Work required >> As the answer, set down the lines below from the one containing "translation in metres" through the one containing "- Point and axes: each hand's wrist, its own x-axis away", exactly and inclusively, and no others.

Supplied data >>
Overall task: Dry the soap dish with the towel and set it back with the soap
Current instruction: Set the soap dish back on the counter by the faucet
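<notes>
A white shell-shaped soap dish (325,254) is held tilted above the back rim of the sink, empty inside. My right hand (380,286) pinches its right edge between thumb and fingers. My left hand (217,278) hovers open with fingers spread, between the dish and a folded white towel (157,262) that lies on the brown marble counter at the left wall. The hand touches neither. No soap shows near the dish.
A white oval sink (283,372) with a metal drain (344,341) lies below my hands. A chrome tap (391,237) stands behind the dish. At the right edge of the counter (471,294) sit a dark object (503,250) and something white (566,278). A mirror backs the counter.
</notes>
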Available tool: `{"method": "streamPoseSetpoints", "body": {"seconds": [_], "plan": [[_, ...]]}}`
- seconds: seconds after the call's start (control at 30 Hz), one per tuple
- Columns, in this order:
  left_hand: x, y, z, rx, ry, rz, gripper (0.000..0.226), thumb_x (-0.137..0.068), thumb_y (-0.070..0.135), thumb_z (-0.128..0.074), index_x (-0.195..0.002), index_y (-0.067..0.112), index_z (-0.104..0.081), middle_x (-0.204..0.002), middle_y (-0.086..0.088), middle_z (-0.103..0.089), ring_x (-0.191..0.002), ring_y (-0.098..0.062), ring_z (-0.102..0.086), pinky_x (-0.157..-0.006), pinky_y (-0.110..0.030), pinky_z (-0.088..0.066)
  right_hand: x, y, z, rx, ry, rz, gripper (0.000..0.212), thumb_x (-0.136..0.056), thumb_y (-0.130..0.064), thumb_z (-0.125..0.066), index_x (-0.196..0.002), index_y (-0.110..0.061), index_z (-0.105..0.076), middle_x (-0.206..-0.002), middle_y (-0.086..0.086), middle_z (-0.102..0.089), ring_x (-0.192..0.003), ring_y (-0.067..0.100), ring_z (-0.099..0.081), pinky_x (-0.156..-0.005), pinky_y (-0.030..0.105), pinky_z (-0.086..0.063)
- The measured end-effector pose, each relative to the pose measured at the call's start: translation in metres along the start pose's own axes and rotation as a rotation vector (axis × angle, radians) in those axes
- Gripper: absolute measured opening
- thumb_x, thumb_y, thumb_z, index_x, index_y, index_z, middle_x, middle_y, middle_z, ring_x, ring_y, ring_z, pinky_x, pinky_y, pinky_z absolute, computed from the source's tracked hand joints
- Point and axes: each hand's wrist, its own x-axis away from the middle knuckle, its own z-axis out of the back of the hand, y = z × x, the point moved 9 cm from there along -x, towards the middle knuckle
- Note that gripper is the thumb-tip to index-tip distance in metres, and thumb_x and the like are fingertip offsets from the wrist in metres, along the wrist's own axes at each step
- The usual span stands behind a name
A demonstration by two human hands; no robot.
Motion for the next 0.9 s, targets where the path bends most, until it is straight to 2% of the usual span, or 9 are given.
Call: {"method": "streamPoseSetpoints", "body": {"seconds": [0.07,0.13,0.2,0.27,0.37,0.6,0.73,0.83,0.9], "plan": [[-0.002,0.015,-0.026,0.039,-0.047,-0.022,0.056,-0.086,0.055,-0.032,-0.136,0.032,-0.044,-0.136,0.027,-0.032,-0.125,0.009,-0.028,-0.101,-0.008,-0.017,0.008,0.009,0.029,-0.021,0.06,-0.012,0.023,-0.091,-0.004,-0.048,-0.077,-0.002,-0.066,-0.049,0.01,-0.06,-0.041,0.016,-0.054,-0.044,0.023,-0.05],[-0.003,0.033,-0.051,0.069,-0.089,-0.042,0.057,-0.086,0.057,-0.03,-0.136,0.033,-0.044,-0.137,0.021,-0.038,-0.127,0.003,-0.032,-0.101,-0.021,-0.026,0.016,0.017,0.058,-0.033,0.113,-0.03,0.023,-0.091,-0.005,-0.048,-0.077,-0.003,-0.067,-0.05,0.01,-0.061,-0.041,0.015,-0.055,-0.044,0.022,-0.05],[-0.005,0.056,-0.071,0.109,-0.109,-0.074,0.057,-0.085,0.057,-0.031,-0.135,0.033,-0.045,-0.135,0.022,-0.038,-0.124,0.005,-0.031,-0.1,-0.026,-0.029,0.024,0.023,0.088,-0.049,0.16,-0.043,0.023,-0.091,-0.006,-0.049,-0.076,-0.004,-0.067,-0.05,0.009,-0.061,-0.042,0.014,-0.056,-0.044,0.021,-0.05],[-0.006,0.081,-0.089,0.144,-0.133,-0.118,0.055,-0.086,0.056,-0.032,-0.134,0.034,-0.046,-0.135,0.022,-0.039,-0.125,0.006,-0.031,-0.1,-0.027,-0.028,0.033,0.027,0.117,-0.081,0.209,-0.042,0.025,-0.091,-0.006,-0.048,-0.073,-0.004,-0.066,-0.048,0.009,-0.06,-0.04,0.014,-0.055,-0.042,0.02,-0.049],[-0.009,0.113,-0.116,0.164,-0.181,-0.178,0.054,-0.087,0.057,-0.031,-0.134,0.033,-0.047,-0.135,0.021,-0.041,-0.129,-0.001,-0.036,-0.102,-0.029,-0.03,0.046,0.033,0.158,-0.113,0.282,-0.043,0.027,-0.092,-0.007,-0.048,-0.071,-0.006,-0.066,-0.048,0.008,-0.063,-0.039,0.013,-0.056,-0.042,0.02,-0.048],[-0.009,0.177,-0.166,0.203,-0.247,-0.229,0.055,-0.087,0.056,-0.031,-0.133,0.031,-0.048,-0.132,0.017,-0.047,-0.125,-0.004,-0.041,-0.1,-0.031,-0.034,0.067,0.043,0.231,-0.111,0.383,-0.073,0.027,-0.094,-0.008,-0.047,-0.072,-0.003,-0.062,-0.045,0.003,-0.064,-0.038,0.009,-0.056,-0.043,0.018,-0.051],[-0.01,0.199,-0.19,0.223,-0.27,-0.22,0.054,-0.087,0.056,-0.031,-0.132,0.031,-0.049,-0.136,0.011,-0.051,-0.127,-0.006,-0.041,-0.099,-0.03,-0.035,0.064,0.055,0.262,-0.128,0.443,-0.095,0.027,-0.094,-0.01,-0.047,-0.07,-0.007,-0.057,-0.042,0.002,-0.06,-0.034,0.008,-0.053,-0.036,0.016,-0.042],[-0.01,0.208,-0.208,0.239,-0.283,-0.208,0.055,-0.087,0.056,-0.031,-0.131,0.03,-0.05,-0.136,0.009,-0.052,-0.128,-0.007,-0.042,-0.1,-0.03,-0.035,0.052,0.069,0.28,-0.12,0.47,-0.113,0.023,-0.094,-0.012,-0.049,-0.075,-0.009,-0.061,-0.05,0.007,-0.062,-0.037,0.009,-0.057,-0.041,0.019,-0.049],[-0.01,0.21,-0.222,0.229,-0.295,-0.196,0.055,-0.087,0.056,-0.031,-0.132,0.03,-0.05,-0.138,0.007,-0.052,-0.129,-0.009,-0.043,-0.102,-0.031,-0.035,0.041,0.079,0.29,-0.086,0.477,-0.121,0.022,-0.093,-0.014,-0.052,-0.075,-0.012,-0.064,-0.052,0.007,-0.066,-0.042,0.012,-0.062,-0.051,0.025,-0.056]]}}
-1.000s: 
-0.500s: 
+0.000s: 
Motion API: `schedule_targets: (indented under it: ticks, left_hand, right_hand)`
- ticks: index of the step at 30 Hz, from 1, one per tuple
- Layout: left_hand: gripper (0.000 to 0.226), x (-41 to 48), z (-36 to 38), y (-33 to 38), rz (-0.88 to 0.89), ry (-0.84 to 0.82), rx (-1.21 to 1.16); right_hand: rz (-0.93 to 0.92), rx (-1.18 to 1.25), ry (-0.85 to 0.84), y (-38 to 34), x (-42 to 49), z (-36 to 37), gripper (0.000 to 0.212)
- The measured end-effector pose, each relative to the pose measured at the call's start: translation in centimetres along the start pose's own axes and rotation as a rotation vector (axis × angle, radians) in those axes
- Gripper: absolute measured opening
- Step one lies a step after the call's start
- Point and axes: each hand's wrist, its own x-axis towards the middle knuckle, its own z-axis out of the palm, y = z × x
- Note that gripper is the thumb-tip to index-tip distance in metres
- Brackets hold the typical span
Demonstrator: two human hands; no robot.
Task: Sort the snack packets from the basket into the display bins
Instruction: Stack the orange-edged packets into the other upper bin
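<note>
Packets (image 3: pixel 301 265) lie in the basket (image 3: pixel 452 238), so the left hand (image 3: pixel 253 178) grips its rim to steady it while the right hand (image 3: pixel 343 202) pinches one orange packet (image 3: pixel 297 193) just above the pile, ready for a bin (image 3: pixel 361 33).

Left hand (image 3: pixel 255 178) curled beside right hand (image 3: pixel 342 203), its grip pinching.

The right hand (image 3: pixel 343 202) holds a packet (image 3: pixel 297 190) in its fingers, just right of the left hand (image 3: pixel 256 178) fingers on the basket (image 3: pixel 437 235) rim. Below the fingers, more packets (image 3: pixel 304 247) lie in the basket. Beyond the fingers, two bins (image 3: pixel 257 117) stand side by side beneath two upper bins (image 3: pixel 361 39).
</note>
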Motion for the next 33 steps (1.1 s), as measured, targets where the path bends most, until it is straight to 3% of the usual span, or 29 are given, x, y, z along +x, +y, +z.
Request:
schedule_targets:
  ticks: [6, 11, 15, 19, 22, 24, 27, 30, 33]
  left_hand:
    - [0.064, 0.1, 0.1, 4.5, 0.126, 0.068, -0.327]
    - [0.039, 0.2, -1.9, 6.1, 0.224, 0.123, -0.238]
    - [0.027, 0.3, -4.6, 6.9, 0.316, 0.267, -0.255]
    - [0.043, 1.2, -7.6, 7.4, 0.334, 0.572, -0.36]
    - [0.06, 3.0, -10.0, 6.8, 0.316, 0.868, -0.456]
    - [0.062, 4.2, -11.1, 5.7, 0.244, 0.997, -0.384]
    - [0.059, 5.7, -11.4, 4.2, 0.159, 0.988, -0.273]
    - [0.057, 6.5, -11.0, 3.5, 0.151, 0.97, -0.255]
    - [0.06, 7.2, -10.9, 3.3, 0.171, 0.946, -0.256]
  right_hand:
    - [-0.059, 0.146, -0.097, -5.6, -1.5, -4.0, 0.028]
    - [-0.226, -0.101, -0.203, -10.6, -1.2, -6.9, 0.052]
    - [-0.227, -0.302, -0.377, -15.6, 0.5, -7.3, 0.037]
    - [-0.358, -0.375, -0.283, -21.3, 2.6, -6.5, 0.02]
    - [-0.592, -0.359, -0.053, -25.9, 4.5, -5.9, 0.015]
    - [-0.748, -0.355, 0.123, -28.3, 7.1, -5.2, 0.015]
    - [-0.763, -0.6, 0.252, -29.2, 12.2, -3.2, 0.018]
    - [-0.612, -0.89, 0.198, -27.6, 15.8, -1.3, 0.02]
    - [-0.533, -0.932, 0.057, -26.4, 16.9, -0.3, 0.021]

Reply to the task >>
- The measured end-effector pose, each relative to the pose measured at the call's start: translation in metres along the start pose's own axes and rotation as a rotation vector (axis × angle, radians) in those axes
- Gripper: absolute measured opening
- thumb_x, thumb_y, thumb_z, index_x, index_y, index_z, middle_x, middle_y, middle_z, ring_x, ring_y, ring_z, pinky_x, pinky_y, pinky_z absolute, computed from the source's tracked hand joints
- Point and axes: each hand's wrist, its own x-axis away from the middle knuckle, its own z-axis out of the back of the hand, y = z × x, the point moved 9 cm from there along -x, towards the middle knuckle

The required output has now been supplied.